Mohon tunggu...
maken awalun
maken awalun Mohon Tunggu... -

Selanjutnya

Tutup

Filsafat Pilihan

Ontologi Diri dan Kesetaraan Gender

23 Mei 2018   20:54 Diperbarui: 23 Mei 2018   21:11 1330
+
Laporkan Konten
Laporkan Akun
Kompasiana adalah platform blog. Konten ini menjadi tanggung jawab bloger dan tidak mewakili pandangan redaksi Kompas.
Lihat foto
Filsafat. Sumber ilustrasi: PEXELS/Wirestock

Esensialisme Gender

Pertanyaan pertama yang harus dijawab ialah apakah itu esensi? Dalam filsafat, istilah esensi (essence) merujuk pada hal yang mendasar, apa yang riil, hakikat sebuah benda atau ciri khas khusus dari seorang individu. Ciri khas hakiki itu harus ada secara fundamental karena tanpa itu sesuatu atau sesorang akan kehilangan identitasnya yang khas. Aristoteles dalam metafisikanya menghubungkan makna esensi secara khusus dengan definisi-definisi yang kita hasilkan secara rasional. Menurutnya, definisi-definisi menentukan hakikat distinktif apa saja yang harus ada dalam jenis-jenis definsi yang kita hasilkan seacra rasional. Definisi-definisi itu pada saat yang sama menggarisbawahi identitas dari jenis-jenis tersebut dan menjelaskan keharusannya.

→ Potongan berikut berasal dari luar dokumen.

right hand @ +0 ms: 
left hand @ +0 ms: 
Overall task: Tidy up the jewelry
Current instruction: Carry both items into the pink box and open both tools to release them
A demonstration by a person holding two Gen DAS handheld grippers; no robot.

Sebagai seorang feminis, Charlotte Witt menggunakan paham esensialisme di atas untuk memajukan filsafat feminismenya. Dalam karyanya The Metaphysics of Gender, Witt membedakan antara pandangan "esensialisme mengenai gender" dan pandangan "esensialisme mengenai gender dalam hubungan dengan individu-individu dan pengalaman hidup mereka". 

Pembedaan ini menghasilkan apa yang disebutnya sebagai "kesatuan esensialisme" (uniessentialism). Istilah ini merujuk pada paham filsafat feminisme bahwa sebuah gender individual secara sosial adalah "tidak esensial (unessential) terhadap individu tersebut. Di sini kita bisa melihat bahwa paham ini mengambil model metafisika Aristotelian mengenai bentuk (forma) atau esensi (essence) sebagai prinsip kesatuan atau hakikat yang harus ada dari seorang individu. 

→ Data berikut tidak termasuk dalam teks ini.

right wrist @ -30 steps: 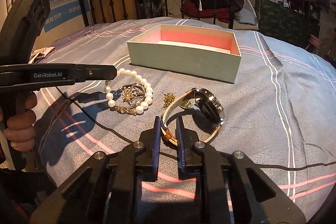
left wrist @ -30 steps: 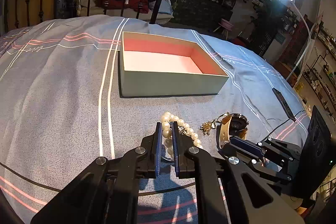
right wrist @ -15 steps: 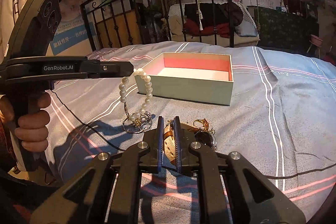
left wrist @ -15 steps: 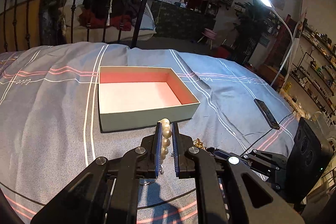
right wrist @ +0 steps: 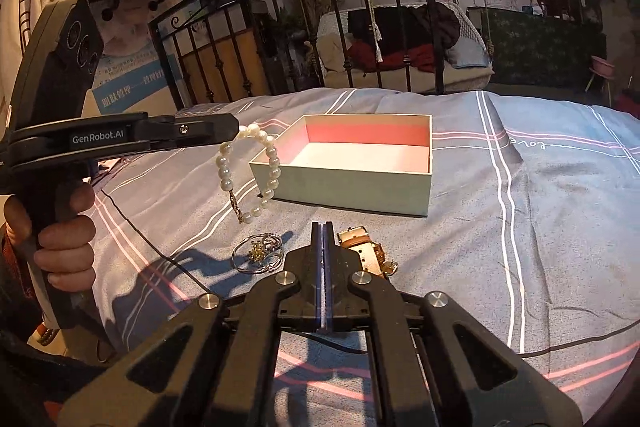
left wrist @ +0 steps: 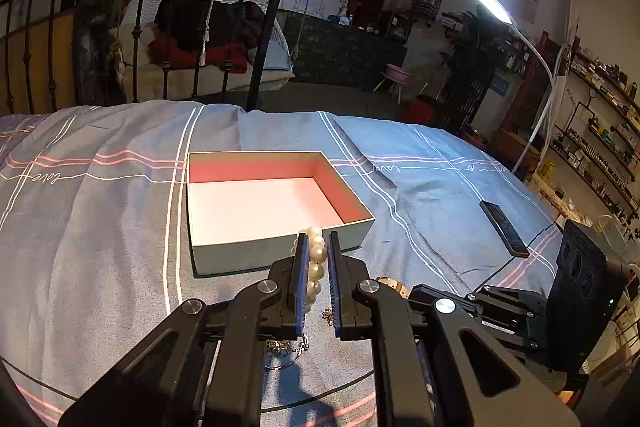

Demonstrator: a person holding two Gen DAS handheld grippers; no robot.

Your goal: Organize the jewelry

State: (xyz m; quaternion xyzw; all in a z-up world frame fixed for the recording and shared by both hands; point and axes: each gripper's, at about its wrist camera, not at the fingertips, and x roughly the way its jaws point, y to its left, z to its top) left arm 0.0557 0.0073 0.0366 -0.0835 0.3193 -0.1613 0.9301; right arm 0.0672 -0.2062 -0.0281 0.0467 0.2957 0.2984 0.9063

Bagi Witt, gender individual merupakan sebuah peran sosial atau lebih tepat merupakan konstruksi norma masyarakat. Konstruksi ini bukanlah bagian kesatuan hakiki dari seorang individu. Sebaliknya, sebuah gender individual memberikan kepada individu sebuah prinsip kesatuan normatif, yaitu sebuah prinsip yang memerintahkan dan mengatur semua peran sosial dari individu-individu yang lain. Pertanyaan penting dari gender uniessentialisme dalam konteks ini adalah individu-individu manakah yang menjadi permasalah gender, apakah individu sebagai makluk hidup, atau sebagai person, atau sebagai makluk sosial? 

Witt sendiri menyatakan bahwa gender essensialisme yang diperjuangkannya lebih tepat dipahami dalam hubungan dengan individu sebagai makluk sosial. Menurutnya, gender merupakan prinsip fundamental yang menciptakan dan mempersatukan semua peran sosial lain yang dimiliki manusia (bdk. Natalie Stoljar, "Book Review: Witt, Charlotte, The Metaphysics of Gender, Oxford: Oxford University Press, 2011, pp. 168"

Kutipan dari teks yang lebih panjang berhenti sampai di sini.